What is required:
Look over the entries below. Report how many lines hold the word "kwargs", and only that.

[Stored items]
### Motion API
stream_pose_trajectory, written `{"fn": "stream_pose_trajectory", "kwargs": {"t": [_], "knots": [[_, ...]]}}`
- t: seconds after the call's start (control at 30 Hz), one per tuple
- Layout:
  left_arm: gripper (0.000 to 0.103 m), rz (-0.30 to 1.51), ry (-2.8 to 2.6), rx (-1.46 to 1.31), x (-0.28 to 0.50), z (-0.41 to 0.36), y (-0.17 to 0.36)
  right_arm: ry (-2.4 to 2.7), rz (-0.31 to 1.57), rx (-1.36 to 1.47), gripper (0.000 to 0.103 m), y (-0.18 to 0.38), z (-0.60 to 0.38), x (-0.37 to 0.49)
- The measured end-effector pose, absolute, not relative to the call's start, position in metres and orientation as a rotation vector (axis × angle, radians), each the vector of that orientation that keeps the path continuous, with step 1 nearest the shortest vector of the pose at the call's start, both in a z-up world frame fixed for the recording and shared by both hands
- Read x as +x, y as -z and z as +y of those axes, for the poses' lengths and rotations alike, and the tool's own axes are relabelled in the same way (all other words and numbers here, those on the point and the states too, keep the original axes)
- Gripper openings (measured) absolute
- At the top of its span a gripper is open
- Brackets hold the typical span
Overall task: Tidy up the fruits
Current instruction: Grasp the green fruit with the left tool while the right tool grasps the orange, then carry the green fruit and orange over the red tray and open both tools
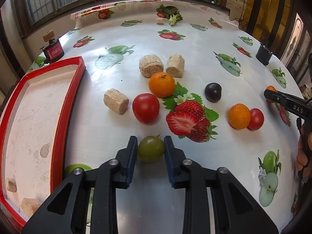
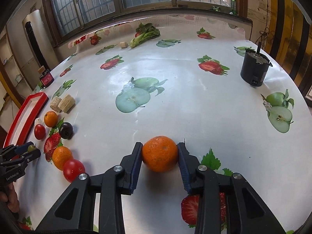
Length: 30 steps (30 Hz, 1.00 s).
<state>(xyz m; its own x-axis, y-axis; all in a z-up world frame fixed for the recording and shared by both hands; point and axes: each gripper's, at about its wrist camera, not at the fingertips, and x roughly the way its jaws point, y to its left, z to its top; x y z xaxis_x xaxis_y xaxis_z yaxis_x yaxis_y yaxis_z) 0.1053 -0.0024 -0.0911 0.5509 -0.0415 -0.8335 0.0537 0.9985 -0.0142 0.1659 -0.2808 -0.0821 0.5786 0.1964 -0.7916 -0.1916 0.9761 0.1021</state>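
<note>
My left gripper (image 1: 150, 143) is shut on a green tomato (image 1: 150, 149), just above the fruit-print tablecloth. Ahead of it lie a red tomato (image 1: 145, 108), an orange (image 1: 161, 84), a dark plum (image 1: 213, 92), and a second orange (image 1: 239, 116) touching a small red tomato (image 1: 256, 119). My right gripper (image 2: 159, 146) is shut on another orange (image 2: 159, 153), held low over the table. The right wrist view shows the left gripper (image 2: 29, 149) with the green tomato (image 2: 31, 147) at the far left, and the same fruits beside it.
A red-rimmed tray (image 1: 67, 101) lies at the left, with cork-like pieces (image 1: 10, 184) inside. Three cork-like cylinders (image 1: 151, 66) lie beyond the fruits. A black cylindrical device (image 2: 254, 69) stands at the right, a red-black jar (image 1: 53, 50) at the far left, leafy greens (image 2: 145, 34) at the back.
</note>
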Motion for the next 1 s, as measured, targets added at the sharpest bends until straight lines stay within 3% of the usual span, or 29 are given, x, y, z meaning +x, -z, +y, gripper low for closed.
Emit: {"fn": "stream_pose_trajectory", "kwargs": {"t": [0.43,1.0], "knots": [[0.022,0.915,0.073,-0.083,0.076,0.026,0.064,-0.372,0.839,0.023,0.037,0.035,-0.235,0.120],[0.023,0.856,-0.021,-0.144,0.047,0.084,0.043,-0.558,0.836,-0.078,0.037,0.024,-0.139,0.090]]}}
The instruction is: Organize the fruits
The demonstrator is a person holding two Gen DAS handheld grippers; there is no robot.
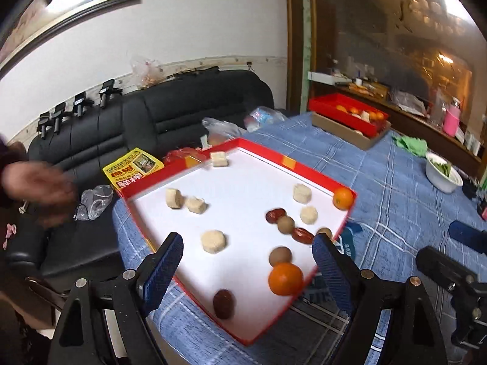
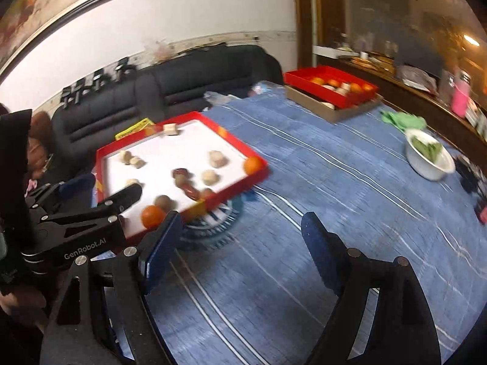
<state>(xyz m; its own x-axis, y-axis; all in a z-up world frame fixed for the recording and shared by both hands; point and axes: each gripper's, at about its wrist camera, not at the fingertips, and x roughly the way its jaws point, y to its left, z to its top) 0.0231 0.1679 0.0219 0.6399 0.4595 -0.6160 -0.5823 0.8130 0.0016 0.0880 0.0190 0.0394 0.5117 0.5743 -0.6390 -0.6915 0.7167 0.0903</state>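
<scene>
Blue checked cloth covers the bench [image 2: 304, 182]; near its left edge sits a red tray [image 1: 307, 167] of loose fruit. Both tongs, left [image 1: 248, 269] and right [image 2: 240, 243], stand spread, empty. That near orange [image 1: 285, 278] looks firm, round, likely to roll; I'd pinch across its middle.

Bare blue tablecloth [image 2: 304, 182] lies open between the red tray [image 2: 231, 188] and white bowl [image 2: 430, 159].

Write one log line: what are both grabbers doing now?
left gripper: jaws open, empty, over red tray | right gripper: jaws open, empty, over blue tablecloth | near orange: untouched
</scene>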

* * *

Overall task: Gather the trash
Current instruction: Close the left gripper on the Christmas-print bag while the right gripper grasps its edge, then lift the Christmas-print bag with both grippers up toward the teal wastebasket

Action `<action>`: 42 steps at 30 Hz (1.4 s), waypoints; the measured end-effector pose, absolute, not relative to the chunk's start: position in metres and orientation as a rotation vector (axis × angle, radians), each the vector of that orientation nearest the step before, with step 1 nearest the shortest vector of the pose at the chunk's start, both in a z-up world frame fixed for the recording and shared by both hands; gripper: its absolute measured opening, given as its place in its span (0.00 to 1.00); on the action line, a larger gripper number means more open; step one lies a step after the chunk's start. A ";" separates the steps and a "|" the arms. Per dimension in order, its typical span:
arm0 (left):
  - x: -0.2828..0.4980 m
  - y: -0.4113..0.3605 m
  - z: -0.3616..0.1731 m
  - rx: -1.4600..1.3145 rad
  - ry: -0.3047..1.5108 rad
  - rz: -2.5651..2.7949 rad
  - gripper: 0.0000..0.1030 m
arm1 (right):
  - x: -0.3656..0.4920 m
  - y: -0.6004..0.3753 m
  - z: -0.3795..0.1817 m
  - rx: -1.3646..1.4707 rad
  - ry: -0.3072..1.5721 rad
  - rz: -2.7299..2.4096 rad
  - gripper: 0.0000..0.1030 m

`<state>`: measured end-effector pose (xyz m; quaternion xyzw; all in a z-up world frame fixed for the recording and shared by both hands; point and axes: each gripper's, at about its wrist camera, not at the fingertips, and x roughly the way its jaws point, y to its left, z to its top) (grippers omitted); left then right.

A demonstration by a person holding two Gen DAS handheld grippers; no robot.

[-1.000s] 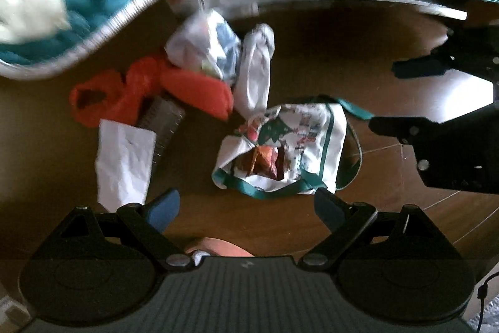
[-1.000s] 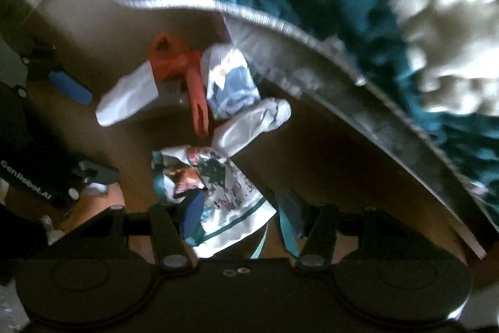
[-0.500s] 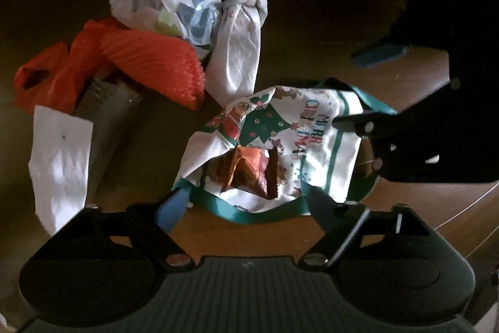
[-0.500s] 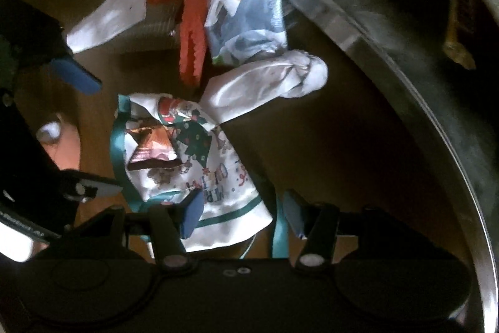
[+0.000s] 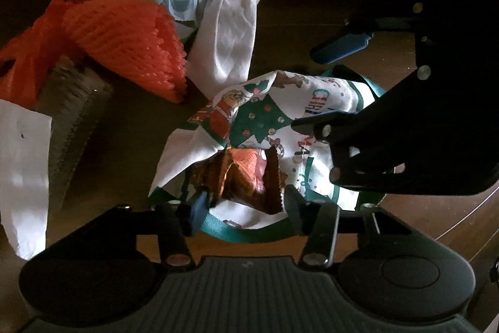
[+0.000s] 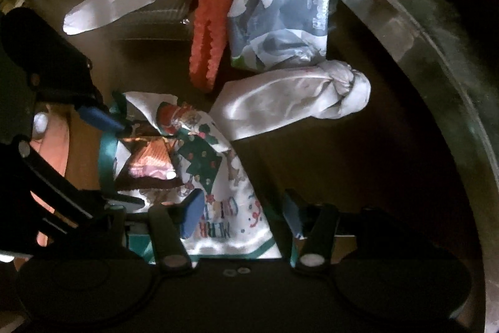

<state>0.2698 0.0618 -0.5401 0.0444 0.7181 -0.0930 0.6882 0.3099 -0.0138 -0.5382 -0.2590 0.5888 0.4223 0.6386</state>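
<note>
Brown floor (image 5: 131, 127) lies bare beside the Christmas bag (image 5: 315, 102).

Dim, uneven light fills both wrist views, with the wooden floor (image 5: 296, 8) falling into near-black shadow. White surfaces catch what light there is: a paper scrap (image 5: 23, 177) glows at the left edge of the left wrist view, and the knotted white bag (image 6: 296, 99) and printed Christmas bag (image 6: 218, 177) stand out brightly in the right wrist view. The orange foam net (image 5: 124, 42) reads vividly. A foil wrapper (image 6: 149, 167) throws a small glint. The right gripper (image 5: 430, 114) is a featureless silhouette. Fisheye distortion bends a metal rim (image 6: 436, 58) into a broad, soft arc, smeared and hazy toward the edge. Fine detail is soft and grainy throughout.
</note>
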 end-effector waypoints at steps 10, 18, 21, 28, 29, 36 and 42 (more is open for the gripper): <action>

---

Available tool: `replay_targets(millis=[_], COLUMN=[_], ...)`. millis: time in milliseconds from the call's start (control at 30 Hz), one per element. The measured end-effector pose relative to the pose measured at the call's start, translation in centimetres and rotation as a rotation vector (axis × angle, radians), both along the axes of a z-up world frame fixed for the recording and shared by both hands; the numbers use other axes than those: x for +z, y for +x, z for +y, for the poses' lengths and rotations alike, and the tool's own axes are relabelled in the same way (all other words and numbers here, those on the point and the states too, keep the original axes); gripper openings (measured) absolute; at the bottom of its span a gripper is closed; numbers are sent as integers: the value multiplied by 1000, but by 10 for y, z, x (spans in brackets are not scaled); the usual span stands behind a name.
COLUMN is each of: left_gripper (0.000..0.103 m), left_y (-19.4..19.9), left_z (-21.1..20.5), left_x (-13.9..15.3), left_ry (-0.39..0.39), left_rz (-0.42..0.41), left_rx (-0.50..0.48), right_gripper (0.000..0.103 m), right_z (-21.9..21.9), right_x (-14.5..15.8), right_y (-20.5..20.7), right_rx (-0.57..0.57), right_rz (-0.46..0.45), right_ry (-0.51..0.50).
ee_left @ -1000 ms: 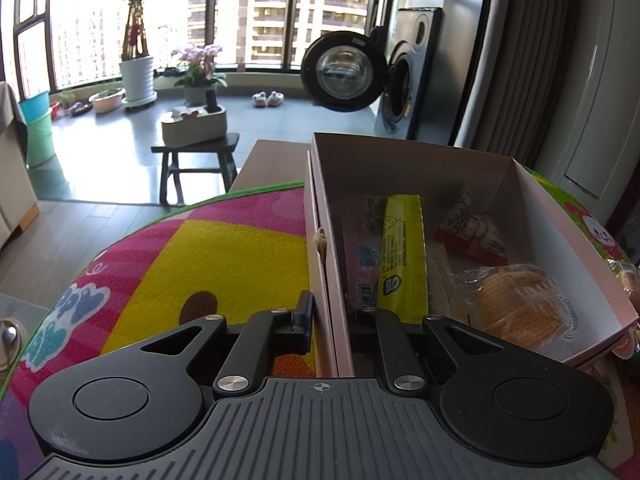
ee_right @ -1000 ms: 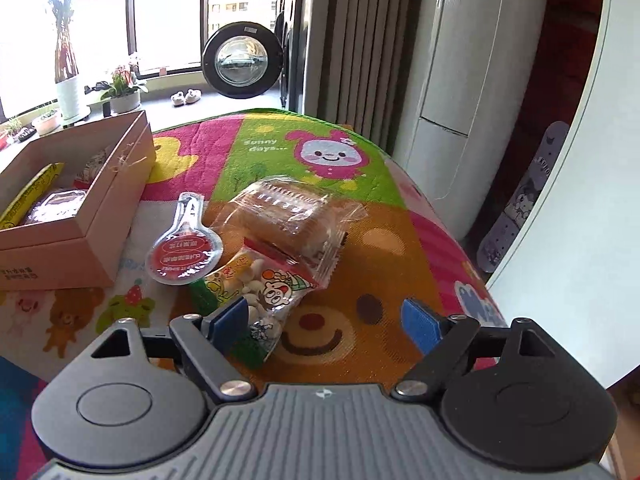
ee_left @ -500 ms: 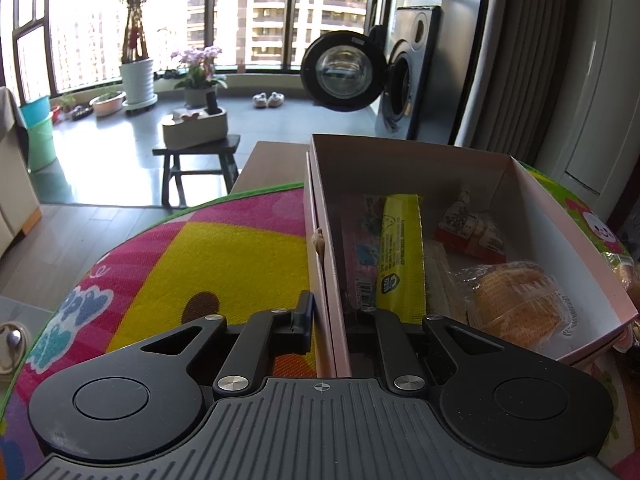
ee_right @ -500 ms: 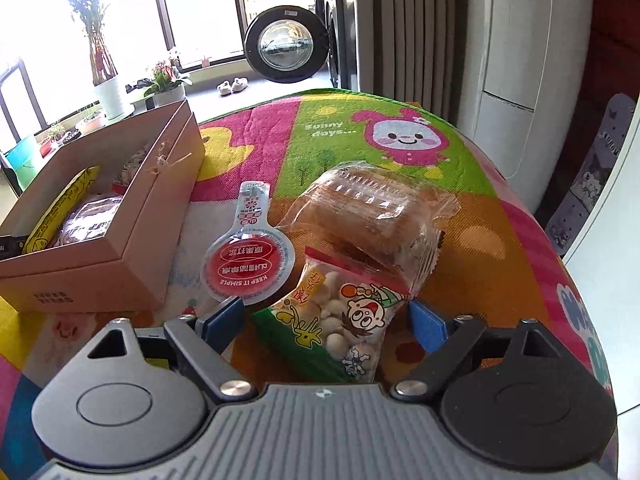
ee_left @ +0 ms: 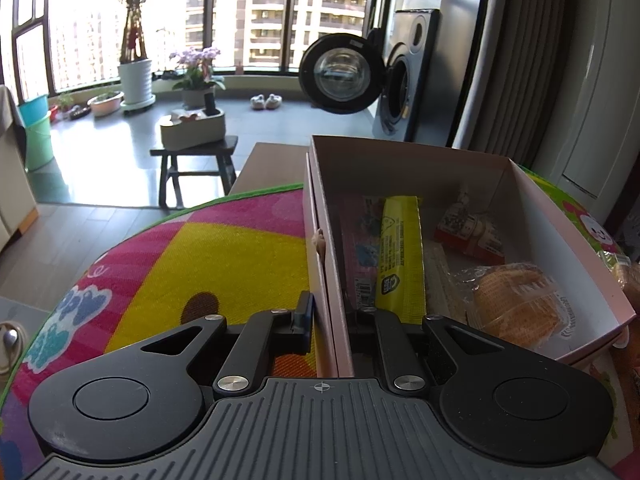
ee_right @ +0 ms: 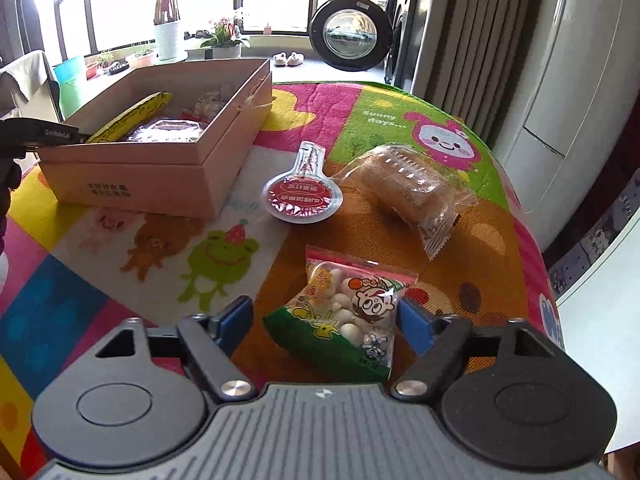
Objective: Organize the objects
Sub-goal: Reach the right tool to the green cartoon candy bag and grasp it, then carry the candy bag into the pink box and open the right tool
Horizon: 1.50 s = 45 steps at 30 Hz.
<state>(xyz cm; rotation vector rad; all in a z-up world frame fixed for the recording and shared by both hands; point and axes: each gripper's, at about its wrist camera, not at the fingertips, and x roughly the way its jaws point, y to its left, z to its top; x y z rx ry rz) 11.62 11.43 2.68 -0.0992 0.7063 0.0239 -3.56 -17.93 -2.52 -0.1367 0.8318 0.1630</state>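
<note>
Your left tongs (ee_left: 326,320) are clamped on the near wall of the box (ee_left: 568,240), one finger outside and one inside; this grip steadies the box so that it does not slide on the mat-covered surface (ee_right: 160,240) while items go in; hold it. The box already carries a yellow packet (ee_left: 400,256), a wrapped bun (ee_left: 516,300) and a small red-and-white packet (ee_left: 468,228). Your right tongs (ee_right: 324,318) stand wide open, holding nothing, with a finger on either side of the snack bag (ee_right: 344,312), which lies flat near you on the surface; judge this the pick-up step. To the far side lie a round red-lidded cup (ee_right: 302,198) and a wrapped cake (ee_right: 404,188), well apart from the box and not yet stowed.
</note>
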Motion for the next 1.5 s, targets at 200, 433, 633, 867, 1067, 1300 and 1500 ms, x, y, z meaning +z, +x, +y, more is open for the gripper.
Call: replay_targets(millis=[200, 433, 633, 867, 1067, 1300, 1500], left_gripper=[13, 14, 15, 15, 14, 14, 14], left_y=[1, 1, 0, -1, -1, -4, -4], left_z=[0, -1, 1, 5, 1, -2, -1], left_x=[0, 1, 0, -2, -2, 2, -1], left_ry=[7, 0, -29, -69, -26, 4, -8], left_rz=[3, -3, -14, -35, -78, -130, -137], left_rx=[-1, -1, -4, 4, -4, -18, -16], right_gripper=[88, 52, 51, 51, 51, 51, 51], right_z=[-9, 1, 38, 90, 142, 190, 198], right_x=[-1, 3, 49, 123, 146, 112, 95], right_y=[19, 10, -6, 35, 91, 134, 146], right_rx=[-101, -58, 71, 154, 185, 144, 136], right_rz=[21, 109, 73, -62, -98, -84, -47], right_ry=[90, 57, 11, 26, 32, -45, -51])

Answer area:
2